Нет, он не отступил окончательно, он только предоставил прапорщику возможность действовать по своему усмотрению. А оценивать деятельность Шестакова будут по результатам. Ну что же, это целиком и полностью устраивало бывшего жандарма. А пока… Хм. А пока им предстоит очередной марш-бросок, причем с изрядно увеличившейся поклажей.
Глава 8
Горлицкий провал
Обычное, в общем-то, явление. Подвода с тяжелоранеными, и бредущие за ней те, кто еще может двигаться самостоятельно. Если что и может удивить, так это то, что они так далеко отдалились от линии фронта. Ведь медсанбаты расположены куда ближе. Впрочем, чему тут удивляться, коль скоро там не успевают справляться с потоком раненых. Хорошо, если хотя бы сменят те обмотки, что накрутили санитары или боевые товарищи на передовой, и наложат нормальную повязку.
Наступление, а вернее, попытка прорвать русский фронт, продолжается уже весь день. Бой получился настолько ожесточенным, что передовые части несут существенные потери. Впрочем, они просто обязаны были стать весьма значимыми, но, слава австрийскому господу, русская артиллерия ведет весьма вялый обстрел. Что не может не радовать.
При виде легкового автомобиля с открытым верхом, сопровождаемого грузовиком, в котором были видны десятка полтора солдат, возница подал повозку к обочине.
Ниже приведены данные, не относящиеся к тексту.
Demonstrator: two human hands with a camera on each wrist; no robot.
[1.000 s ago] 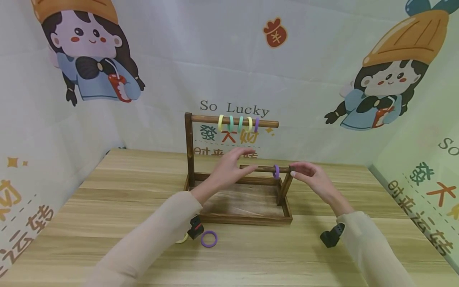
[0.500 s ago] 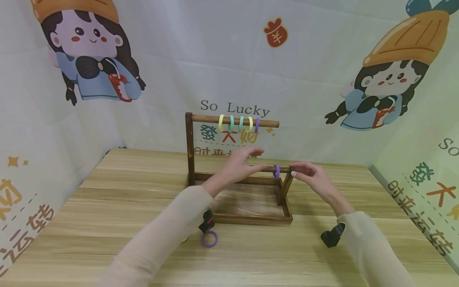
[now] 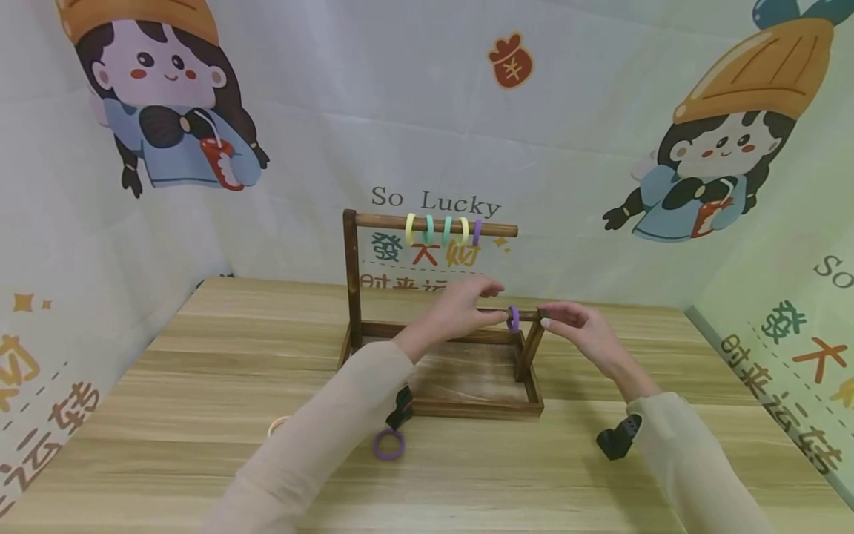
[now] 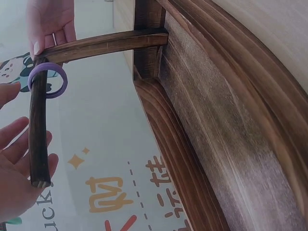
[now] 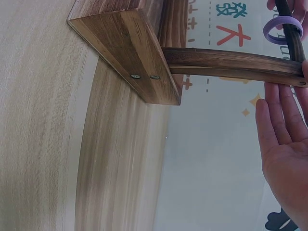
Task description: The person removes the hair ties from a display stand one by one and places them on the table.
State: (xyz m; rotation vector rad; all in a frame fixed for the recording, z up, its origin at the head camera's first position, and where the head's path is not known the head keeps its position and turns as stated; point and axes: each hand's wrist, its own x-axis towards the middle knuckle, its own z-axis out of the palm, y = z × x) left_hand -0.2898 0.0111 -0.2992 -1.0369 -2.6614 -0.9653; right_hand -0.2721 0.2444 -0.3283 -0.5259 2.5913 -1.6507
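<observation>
A wooden rack (image 3: 443,409) with a tray base has a long upper bar and a short lower bar. A purple ring (image 3: 513,319) hangs on the lower bar close to its post. My left hand (image 3: 460,308) is at that bar, fingers extended, its thumb tip right beside the ring. In the left wrist view the bar (image 4: 38,139) passes in front of the left fingers, and the bar's free end points away from the post. My right hand (image 3: 583,334) pinches the corner where post and bar meet, its fingers behind the post (image 5: 231,65) in the right wrist view.
Several rings, yellow (image 3: 410,230), green (image 3: 429,229) and purple (image 3: 477,232), hang on the upper bar. Another purple ring (image 3: 389,459) lies on the table before the rack. A pale yellow ring (image 3: 273,425) is partly hidden by the left sleeve. A printed cloth stands behind.
My left hand has moved right along the lower bar, up to the purple ring there. The right hand has stayed at the post. More of the yellow ring on the table shows now.
</observation>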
Видно же, что едет большое начальство, которому нужно уступить дорогу. А кто еще может передвигаться на автомобиле да при такой охране. Они бы еще и пулемет на крыше установили, передвигаясь в собственном тылу. Тем более что уже через пару верст начинается полоса, забитая войсками настолько плотно, что буквально ступить некуда.
— Ох, братцы, сдается мне, что большой осетр плывет в наши руки, — всматриваясь в приближающиеся автомобили, возбужденно произнес Шестаков.